Where in the entries below does "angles" appear? Copy every line that has it.
------ Data for the task
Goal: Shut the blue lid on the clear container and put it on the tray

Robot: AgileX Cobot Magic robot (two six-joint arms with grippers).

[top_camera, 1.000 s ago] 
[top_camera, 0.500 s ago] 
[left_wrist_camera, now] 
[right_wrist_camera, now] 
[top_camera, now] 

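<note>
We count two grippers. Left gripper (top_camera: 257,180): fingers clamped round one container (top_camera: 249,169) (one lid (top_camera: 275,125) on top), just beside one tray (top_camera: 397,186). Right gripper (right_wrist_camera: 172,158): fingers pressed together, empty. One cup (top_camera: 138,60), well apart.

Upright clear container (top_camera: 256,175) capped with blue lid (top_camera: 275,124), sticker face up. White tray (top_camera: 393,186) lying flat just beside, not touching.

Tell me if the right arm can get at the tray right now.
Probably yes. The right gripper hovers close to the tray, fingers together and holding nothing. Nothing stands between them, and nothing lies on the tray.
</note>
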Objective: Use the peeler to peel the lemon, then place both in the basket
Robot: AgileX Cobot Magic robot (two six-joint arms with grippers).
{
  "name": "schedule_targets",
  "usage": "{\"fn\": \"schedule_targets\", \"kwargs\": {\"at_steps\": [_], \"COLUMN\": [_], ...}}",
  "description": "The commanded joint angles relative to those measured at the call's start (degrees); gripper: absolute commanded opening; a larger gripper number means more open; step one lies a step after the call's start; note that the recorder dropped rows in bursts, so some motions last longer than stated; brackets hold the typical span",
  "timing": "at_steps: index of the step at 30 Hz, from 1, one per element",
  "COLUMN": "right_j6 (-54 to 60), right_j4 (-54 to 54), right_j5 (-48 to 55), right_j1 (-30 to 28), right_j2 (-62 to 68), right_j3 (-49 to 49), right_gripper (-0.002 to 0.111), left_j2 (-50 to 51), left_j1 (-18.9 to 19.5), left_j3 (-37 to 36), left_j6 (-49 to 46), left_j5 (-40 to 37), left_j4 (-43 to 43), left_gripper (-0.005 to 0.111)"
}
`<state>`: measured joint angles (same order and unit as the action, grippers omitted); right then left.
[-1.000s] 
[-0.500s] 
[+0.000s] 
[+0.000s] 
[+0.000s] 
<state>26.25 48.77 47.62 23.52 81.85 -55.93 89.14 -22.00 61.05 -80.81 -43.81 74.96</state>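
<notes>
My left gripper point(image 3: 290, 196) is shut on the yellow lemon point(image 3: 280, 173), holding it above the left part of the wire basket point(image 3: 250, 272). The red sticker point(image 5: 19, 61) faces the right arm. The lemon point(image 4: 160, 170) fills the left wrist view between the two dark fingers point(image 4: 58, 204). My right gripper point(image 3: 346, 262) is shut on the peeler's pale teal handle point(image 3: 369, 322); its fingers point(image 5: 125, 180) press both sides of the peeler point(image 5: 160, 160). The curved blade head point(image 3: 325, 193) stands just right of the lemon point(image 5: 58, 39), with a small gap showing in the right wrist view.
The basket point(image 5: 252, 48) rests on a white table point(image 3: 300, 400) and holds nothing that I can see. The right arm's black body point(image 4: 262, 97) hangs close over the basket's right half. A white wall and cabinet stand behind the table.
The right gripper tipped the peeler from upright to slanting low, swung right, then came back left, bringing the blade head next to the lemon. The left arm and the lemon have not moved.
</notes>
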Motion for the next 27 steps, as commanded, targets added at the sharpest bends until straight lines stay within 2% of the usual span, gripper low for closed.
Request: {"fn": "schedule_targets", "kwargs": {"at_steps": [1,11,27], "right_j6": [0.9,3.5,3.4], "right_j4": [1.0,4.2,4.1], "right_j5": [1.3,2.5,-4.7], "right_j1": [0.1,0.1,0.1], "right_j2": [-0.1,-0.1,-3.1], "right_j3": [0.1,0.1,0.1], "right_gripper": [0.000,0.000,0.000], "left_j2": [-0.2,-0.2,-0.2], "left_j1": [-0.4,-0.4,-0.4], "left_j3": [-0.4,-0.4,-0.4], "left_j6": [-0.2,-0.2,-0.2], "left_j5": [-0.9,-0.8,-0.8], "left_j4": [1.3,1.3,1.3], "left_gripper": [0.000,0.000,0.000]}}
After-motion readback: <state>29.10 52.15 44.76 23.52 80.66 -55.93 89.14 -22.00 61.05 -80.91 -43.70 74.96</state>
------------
| Answer box |
  "description": "The commanded joint angles relative to those measured at the call's start (degrees); gripper: absolute commanded opening; a larger gripper number means more open; step one lies a step after the call's start; note that the recorder dropped rows in bursts, so some motions last longer than stated; brackets hold the typical span",
`<state>`: measured joint angles (same order and unit as the action, grippers omitted); right then left.

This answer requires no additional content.